Monday, March 3, 2008

Signalling and sequences

One of my daughter's friends suggested that sequels would, on average, recieve lower scores than the original movies - as, at least in her experience, they were invariably worse. I thought I'd just confirm her suspicions so that I could let her know that she was thinking about the problem in a good way.

However, to my surprise the opposite appears to be true. Here is the mean score - the 0.5879992 number (adjusted for various things) for each episode of Sex in the City.

Sex and the City: Season 1 0.5879992 41138
Sex and the City: Season 2 0.5824835 43795
Sex and the City: Season 3 0.6523933 38983
Sex and the City: Season 4 0.7066851 34616
Sex and the City: Season 5 0.7359862 33380
Sex and the City: Season 6: Part 1 0.8097552 33532
Sex and the City: Season 6: Part 2 0.8241694 27914

As you can see the later the sequel the better the result. This seems, at least to me, counter intuitive - However the answer may lie in the second number which is the number of people who rated the movie. It seems that once there have been (in this case two episodes), then people who don't like the movie drop out and don't watch any further. So although less people watch it, they give a higher average rating.

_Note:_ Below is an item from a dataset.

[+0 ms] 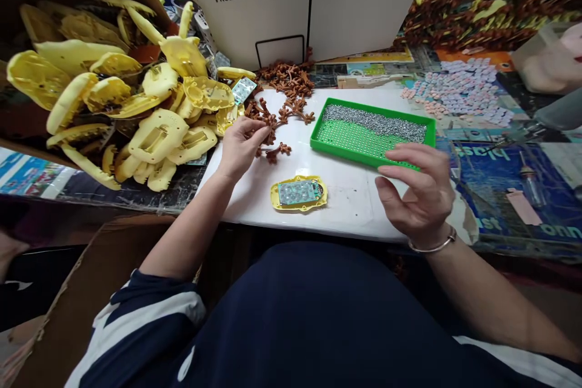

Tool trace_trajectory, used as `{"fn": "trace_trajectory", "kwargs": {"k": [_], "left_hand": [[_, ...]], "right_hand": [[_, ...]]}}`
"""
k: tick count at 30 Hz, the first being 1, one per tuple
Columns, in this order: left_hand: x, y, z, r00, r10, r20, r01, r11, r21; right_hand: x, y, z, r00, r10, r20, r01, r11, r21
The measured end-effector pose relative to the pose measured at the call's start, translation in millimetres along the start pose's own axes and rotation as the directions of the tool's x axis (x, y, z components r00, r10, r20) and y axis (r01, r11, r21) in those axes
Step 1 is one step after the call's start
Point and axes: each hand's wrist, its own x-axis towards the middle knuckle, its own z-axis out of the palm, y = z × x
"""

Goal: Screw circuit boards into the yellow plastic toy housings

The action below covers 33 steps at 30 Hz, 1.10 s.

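Behind the desk [495, 194], whose blue covering reads "blast", stands a pale carton [354, 18] printed "UNDER -18°C", "40 PKT X227G" and "PRODUCT OF CHINA". On a white sheet [350, 200] lies a yellow shell [300, 208], hollow side up around a green circuit board [297, 192], its long axis running left to right. Thumb and forefinger of the left hand [243, 142] come together at brown pieces [297, 110]; whether they grip one, I cannot tell. The right hand [418, 191] has its fingers apart beside a green tray [345, 150].

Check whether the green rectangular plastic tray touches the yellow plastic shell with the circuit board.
Apart. The head view shows white surface between the green tray and the yellow shell.
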Motion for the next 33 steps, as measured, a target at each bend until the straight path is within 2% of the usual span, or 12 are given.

This might be interpreted as some form of signalling. If a movie can accurately 'signal' to its potential audience that it is worth watching then the average rating will be higher. Interestingly this is - potentially - in conflict with the aim of the movie companies who might want to maximise the number of people watching irrespective of what they think of the movie (at least in the short term).

Monday, February 25, 2008

Wired Article

Thank you all who have sent suggestions as to how to improve my score on the Netflix prize as a result of reading about my attempts in the article in the latest edition of Wired. I'm very grateful and will incorporate any that I can figure out a way of converting into a computer program.

Just to say a little bit more about me. - I'm fascinated by the use of computers to understand how the mind works and how we can then use this knowledge to help predict human behaviour. The Netflix prize provides probably the largest dataset collected on human decision making that has been made publicly available. My attempts at the prize are based around a desire to understand how we can use such a dataset to better understand human decision making (and, of course, the outside chance of winning $1million).

My progress to date suggests that there is at least something in this approach and I'm open to offers to work on other datasets that incorporate a human decision making element - I currently have time available. As, an example, have a look at this company that I have helped setup recently, which aims to harness some of the learning from the Netflix competition to fuse market research data with customer information. Better still, if you have any market research data that you want to extract more value from - drop us an email.

Simple Heuristics that make us smart

Just back from holiday. Managed to finish Gigerenzer and Todd's "Simple Heuristics That make us smart", an interesting idea in a long book. Basiclly they list a number of simple ways in which people make decisions and demonstrate that the simple methods can be as accurate, or in some cases, more accurate than sophisticated statistical techniques.

Now if one could work out which people use when rating videos...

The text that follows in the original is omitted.